Sat Sep 24, 2022 10:24 pm

Heater wrote:
Sat Sep 24, 2022 8:59 pm
MikeDB wrote:
Sat Sep 24, 2022 8:30 pm
ARM didn't succeed because of good engineering, but because of great marketing.
Well, it probably helps if your marketing guys have something good to market. Otherwise the marketing guys are just a fraud selling garbage.
MikeDB wrote:
Sat Sep 24, 2022 8:30 pm
There actually was a better RISC processor doing the rounds at the same time which several semiconductor companies, including Philips and Fujitsu, looked at but the guy wouldn't accept that the engineering was at best 10% of the job and so nobody picked it up in the end.
I'm curious to know what better RISC processor that was. Care to let us know?
Both MIPS and SPARC are roughly of the same vintage and I'd consider either a better RISC.
I find you notion that "engineering was at best 10% of the job" distasteful and factually incorrect. A modern example is Tesla that has the highest profits per vehicle sold than any other car maker, despite not spending a cent on advertising.
Commanding high profits when you're effectively the single source is not proof of great engineering, in fact the early Teslas were notoriously bug ridden. It was more like pressure cooker engineering.
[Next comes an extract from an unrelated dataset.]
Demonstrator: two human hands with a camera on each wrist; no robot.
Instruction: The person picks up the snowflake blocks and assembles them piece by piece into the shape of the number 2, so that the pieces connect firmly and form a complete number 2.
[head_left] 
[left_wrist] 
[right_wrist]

Much of it's success is due to cult of personality. I suspect the 10% figure is merely hyperbole to make a point. In any case how would you quantify accurately anyway?
Although perhaps ARM were lucky in that Apple came along to finance ARM for their Newton project. But was that because ARM had the best engineering design available at the time...
I would argue that technology wasn't the primary factor. I think it mattered more what kind of deal Jobs could swing. Demonstrably the ARM team could do it on the cheap.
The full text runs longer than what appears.